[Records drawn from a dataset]
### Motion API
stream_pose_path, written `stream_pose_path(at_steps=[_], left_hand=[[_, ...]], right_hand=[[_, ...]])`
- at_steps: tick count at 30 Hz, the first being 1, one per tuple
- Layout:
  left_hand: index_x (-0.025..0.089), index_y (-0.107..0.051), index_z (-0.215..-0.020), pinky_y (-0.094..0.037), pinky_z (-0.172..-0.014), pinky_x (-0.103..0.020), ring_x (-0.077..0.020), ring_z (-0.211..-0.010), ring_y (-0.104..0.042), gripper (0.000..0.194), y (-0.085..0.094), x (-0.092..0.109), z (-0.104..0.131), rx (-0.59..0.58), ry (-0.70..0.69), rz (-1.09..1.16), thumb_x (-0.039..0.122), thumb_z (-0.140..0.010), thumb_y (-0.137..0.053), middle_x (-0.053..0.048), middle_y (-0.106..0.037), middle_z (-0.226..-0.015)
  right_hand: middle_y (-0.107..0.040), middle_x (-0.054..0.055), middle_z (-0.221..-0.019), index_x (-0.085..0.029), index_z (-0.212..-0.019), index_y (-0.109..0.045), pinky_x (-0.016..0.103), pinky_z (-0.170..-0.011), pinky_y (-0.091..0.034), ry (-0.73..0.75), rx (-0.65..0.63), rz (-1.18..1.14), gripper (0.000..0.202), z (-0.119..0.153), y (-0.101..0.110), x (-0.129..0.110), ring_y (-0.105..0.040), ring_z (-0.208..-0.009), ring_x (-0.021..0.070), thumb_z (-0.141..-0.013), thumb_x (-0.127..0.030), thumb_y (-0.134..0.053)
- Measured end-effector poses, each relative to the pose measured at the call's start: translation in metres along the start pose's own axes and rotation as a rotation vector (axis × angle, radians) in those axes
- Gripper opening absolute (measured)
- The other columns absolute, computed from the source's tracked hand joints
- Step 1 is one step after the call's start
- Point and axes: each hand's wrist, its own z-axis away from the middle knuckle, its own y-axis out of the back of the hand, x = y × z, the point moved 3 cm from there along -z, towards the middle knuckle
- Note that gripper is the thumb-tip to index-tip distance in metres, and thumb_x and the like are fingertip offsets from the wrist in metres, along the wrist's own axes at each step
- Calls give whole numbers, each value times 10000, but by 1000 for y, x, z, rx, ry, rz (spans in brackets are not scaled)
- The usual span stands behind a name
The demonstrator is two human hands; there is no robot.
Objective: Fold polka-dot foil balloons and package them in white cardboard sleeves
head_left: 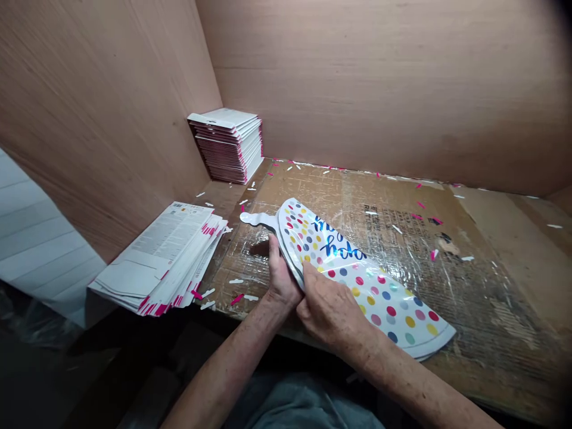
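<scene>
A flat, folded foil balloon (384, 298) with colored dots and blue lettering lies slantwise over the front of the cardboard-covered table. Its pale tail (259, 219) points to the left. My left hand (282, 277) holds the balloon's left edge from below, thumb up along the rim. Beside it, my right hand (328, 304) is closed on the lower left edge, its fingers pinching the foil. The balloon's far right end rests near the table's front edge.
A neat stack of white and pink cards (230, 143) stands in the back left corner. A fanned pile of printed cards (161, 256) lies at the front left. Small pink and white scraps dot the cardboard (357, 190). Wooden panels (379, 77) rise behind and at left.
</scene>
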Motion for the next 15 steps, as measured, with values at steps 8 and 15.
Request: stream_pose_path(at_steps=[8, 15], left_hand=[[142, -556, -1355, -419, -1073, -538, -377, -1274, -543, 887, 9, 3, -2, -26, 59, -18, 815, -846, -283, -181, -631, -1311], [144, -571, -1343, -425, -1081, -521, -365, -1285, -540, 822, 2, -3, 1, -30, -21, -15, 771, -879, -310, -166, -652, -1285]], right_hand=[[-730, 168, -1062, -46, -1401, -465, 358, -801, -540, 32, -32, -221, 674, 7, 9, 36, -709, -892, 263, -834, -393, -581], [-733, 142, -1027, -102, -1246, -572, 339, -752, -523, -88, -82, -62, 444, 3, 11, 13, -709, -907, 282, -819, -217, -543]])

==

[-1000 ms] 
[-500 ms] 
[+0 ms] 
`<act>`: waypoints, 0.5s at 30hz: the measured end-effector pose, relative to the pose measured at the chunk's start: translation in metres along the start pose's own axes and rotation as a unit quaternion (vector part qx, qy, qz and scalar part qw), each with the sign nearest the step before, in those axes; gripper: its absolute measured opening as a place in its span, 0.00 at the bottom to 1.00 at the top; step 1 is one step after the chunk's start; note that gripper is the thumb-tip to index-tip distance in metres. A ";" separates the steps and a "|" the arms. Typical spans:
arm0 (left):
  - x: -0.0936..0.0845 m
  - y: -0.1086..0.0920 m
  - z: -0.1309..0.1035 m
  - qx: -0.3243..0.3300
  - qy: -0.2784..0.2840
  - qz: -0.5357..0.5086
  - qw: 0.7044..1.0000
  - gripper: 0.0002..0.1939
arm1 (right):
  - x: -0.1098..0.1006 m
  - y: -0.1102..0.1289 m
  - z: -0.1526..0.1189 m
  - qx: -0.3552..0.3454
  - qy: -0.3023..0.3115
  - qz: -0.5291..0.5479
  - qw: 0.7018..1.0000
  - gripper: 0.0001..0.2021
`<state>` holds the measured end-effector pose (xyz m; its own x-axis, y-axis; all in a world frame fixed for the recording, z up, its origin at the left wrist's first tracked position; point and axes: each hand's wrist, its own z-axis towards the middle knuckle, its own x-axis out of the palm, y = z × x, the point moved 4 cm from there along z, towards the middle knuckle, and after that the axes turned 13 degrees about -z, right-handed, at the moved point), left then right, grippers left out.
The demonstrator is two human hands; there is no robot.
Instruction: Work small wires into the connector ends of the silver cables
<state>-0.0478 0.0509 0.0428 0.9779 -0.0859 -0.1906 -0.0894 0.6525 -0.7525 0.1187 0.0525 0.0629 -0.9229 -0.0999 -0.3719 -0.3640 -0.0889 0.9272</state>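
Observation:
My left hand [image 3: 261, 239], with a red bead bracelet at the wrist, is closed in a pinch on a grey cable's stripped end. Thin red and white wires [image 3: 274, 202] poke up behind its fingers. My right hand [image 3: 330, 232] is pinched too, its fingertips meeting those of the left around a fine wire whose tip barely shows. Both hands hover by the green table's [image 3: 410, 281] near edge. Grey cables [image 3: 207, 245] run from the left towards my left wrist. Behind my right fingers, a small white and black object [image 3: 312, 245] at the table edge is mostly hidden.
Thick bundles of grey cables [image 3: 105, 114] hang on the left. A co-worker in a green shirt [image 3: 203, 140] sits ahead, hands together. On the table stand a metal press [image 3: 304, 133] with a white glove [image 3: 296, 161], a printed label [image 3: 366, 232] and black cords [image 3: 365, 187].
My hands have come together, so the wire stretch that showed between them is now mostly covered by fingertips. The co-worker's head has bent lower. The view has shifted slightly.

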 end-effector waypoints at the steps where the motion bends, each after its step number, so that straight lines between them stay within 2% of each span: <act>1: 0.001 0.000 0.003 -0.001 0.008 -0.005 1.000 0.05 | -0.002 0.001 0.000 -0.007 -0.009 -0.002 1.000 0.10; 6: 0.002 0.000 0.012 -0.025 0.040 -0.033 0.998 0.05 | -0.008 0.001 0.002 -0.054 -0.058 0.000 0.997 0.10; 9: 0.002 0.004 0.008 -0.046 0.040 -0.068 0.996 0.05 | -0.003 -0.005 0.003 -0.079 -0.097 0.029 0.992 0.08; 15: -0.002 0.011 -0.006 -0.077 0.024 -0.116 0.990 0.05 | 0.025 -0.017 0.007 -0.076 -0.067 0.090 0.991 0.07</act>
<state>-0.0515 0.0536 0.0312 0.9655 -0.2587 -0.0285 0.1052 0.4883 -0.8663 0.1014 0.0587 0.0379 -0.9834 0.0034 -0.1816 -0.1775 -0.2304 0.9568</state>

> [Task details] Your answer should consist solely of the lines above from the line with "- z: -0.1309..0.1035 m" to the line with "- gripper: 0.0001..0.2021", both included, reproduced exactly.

> [Answer to the problem]
  - z: -0.1309..0.1035 m
  - qx: -0.3243..0.3300
  - qy: -0.2784..0.2840
  - qz: -0.5357..0.5086
  - qw: 0.7044..1.0000
  - gripper: 0.0002..0.1939
arm1 (right):
  - x: -0.1098..0.1006 m
  - y: -0.1102..0.1289 m
  - z: -0.1526..0.1189 m
  - qx: -0.3552..0.3454
  - qy: -0.3023..0.3115
  - qz: -0.5291..0.5479
  - qw: 0.7018..1.0000
  - gripper: 0.0001..0.2021

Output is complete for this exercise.